Cela ne veut pas dire qu’ils n’ont pas pensé à l’élue du Pas-de-Calais. Beaucoup d’entre eux ont partagé les commentaires de la triple candidate à l’Élysée sur le Mercosur, sur le budget, ou des extraits de son discours à Marseille pour soutenir le candidat RN, Franck Allisio. Mais chaque post s’efforce de contourner soigneusement le seul sujet qui secoue aujourd’hui le Rassemblement national : la fin potentielle de l’ère Le Pen.

Selon notre comptage, les 17 députés qui ont osé s’exprimer sur le procès en appel ont, en réalité, tous partagé le même extrait de la prise de parole de Marine Le Pen, le 12 janvier, aux micros de nombreux journalistes. « Ce sont de nouveaux magistrats. L’affaire va être remise à zéro. Il y a un seul axe de défense, c’est de dire la vérité », déclarait, en substance, la présidente du groupe RN la veille de l’ouverture du procès. Après ce partage, plus rien. Le néant total. Pas même après les onze heures d’audition cette semaine durant lesquelles la plus connue des accusées tâchait de se défendre.

Mon seul axe de défense pour ce procès en appel sera le même que lors du procès en première instance : dire la vérité.

L'affaire va être remise à zéro, et sera jugée par de nouveaux magistrats. J'espère être mieux entendue, et les convaincre de mon innocence. pic.twitter.com/xfMDkKV2St

— Marine Le Pen (@MLP_officiel) January 12, 2026

Seule Caroline Colombier, députée de Charente, s’est permis de partager une image de soutien provenant de la fédération RN de l’Ain. Le seul élu RN de ce département, Jérôme Buisson, n’a même pas pris la peine de partager cette publication, où l’on voit Marine Le Pen au-dessus du message « Soutenons Marine ! ». Le visuel avait pourtant été posté le 13 janvier, premier jour du procès, par la fédération, avec ce commentaire : « Dans l’adversité comme dans la tempête, Marine Le Pen n’a jamais reculé. Elle se bat par amour profond et passionné de la France et des Français. C’est cette force, cette constance, qui fait d’elle une femme d’État. Nous lui apportons tout notre soutien ! » Le groupe RN n’a visiblement pas l’air de cet avis.

Seuls Sébastien Chenu et Jean-Philippe Tanguy, respectivement députés du Nord et de la Somme, reviennent sur leurs interviews où la question de 2027 et du procès est posée par des journalistes. Des extraits vite noyés sous le reste de leurs publications. Les deux occupent pourtant des postes éminemment stratégiques au sein du parti d’extrême droite, l’un étant vice-président du parti, l’autre membre du bureau national.

Des consignes ont-elles été données aux élus du RN ? Contactés, Sébastien Chenu et Jean-Philippe Tanguy n’ont pas répondu à notre sollicitation.
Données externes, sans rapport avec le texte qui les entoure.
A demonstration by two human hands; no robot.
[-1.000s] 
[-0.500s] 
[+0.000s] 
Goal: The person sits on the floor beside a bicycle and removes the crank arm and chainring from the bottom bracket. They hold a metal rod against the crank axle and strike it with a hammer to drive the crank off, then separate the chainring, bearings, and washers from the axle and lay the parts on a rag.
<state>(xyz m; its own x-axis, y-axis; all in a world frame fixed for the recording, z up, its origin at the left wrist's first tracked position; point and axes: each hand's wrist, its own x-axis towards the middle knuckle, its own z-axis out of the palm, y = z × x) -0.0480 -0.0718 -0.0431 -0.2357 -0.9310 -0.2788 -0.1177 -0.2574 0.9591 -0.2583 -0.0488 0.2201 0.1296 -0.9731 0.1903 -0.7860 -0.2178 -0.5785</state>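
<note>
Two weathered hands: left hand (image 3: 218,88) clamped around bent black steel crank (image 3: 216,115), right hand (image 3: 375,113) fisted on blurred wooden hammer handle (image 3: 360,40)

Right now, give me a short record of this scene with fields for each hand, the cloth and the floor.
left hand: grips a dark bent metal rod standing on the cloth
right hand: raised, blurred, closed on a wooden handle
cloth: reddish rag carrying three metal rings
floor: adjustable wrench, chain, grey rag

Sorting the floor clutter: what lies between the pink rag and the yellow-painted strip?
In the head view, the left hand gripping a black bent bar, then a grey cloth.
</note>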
Cette omerta révélerait-elle l’anticipation d’une inéligibilité confirmée en appel pour Marine Le Pen ? Et derrière cette potentielle décision, le feu vert pour le président du parti, Jordan Bardella, dans sa course vers l’Élysée ? À côté du black-out autour du palais de justice de Paris, les témoignages de soutien ou de promotion envers le trentenaire sont, eux, très nombreux.

Cette mise en avant dessine la stratégie numérique du RN : faire la promotion de Jordan Bardella, sans affirmer qu’il se tient prêt pour 2027. Lequel a tenu à confirmer « un scoop » ces derniers jours : il n’est pas candidat. Mais si ce dernier assure, dans une interview sur CNews, jeudi 22 janvier, travailler « main dans la main » avec Marine Le Pen pour la présidentielle, la communication du groupe RN est, elle, toute dirigée vers l’ambitieux dauphin d’extrême droite.